**** RECORDED INFORMATION

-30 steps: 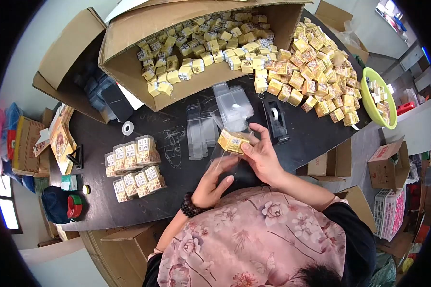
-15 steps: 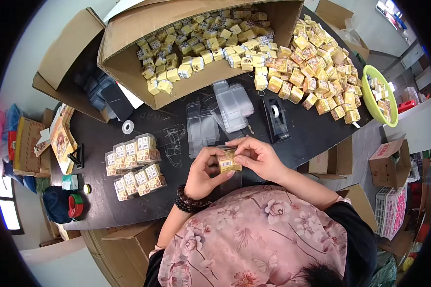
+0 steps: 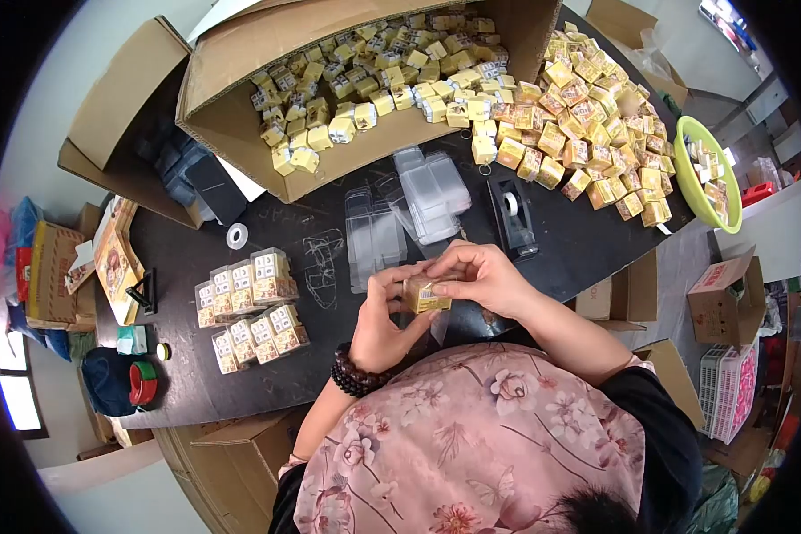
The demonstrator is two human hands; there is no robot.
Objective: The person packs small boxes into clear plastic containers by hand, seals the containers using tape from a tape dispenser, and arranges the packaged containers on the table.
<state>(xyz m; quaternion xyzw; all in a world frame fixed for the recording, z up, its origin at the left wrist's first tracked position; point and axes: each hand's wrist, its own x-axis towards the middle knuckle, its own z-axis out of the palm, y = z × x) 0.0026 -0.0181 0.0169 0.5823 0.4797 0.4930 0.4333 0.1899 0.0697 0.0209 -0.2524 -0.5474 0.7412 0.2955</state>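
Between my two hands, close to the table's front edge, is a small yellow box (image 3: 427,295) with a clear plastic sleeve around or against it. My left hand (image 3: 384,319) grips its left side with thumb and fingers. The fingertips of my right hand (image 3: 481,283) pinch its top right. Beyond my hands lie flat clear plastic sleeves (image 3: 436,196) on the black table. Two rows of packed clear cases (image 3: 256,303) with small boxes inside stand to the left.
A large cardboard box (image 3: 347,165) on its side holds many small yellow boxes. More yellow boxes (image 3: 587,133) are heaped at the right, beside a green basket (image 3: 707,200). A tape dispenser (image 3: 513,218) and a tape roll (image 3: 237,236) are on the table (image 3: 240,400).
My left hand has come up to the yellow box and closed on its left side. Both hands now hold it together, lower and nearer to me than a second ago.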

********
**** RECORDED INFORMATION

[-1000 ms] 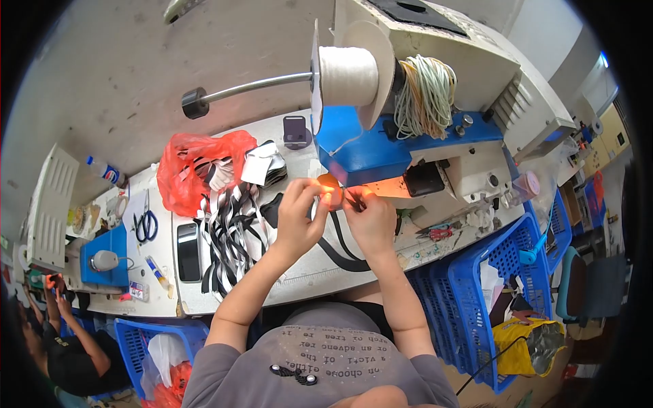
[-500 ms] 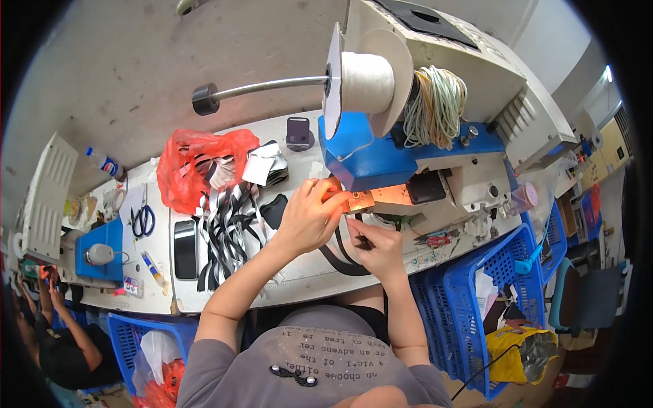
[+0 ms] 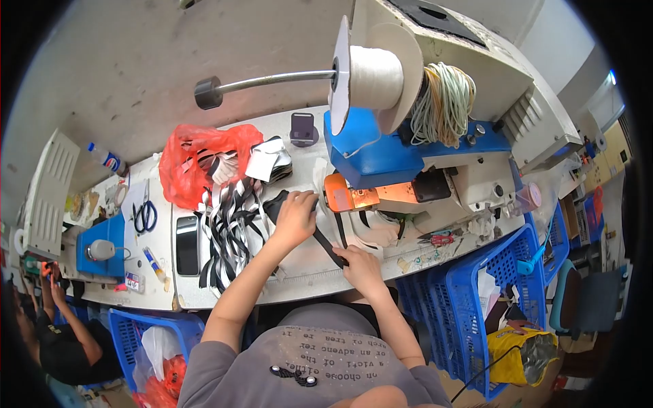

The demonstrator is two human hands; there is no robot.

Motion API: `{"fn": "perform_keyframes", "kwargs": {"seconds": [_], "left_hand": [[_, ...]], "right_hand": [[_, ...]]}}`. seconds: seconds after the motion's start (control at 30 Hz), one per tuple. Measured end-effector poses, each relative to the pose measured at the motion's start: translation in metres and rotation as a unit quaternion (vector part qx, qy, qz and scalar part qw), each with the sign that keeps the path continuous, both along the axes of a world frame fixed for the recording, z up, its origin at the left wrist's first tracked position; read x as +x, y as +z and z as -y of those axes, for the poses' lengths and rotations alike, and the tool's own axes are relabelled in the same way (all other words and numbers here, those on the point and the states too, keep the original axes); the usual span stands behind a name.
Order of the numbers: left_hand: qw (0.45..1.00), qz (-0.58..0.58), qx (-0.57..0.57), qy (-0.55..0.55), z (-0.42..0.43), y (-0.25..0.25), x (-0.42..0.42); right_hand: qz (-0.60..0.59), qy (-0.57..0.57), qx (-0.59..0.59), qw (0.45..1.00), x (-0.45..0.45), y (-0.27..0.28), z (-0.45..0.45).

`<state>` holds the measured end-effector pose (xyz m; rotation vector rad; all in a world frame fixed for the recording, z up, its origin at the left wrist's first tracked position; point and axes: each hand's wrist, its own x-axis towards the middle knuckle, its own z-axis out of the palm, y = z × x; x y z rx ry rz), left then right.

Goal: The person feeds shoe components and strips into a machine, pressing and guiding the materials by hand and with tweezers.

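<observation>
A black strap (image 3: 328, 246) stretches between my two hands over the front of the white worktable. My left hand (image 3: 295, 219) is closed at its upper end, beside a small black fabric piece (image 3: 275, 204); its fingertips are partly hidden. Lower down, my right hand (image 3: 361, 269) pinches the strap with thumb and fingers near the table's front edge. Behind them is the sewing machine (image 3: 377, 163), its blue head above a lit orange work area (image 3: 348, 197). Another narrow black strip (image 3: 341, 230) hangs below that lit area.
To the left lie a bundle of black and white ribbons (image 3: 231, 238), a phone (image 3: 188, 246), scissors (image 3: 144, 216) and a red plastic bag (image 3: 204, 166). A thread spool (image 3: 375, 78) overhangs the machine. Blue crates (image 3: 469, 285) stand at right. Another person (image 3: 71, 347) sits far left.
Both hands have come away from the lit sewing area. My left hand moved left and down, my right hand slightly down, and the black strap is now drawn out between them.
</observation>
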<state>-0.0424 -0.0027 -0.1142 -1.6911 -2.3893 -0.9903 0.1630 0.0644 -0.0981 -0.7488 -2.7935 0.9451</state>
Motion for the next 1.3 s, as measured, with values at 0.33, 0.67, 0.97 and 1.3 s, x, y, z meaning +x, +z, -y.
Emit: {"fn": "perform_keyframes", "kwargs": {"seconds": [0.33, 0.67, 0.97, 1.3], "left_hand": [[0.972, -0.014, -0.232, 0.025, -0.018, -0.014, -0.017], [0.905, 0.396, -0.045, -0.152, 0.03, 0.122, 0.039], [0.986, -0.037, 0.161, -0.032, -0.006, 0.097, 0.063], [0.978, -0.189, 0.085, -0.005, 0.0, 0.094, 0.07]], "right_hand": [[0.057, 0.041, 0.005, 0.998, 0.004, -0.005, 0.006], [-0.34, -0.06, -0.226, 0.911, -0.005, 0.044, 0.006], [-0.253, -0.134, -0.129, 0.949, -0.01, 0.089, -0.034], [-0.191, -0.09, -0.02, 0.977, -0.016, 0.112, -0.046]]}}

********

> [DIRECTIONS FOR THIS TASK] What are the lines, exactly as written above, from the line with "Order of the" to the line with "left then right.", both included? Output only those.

> [YOUR RESPONSE]
Order of the numbers: left_hand: qw (0.45..1.00), qz (-0.58..0.58), qx (-0.57..0.57), qy (-0.55..0.55), z (-0.42..0.43), y (-0.25..0.25), x (-0.42..0.42); right_hand: qz (-0.60..0.59), qy (-0.57..0.57), qx (-0.59..0.59), qw (0.45..1.00), x (-0.45..0.45), y (-0.27..0.28), z (-0.45..0.45).

`<state>` holds the measured end-effector pose (xyz m; rotation vector rad; all in a world frame fixed for the recording, z up, its origin at the left wrist's first tracked position; point and axes: each hand's wrist, its own x-axis towards the middle knuckle, its own z-axis out of the palm, y = z × x; x y z rx ry rz), left then right.

No more output is needed.